Perhaps the most Orwellian change under the Bush administration is that collaborative efforts are now used to promote and sustain the myths, delusions and deceptions of the public lands livestock industry. A major goal of the collaboration-based Owyhee Initiative in Owyhee County, Idaho is based on a false premise that livestock grazing is an economic engine in Owyhee County, and that it is an economically viable and benign use of public lands.
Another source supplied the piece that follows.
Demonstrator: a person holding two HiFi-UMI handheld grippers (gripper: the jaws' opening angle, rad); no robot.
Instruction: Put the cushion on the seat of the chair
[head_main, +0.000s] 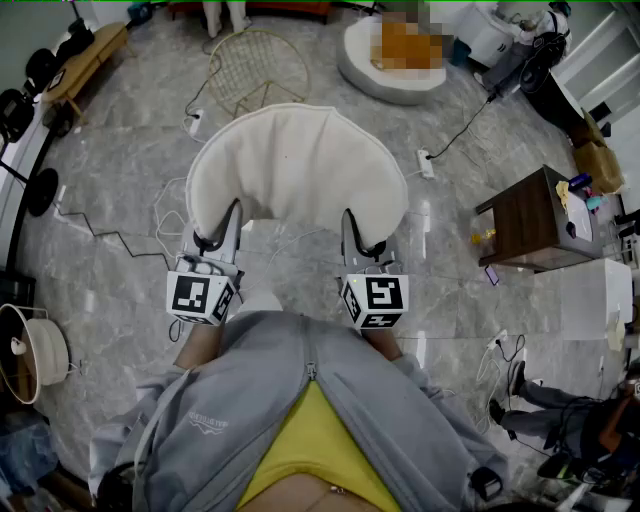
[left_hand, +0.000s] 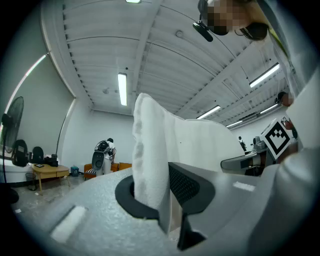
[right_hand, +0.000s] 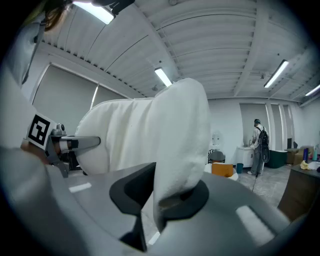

As stated in its mission statement the Owyhee Initiative aims to: "provide for economic stability by preserving livestock grazing as an economically viable use". Amazingly there are only about 80 public lands ranchers in all of Owyhee County with a population of over 11,000 people. Public lands ranching is so minor an economic impact in Owyhee County that it doesn't even rate a separate break-down in the Idaho Agriculture jobs statistics, and public lands livestock grazing in Owyhee County could not exist without massive taxpayer subsidies. BLM management costs to administer grazing permits in Owyhee County alone average 15 to 20 times the amount the agency receives in grazing fees. Unfortunately for ranchers there is no such thing as economically viable public lands ranching.
In the face of these rollbacks of better ways to manage public lands the work of Western Watersheds Project takes on even more importance to raise the voice of restoration of damaged watersheds across the west.
Katie Fite is WWP's Biodiversity Director. She lives in Boise, Idaho.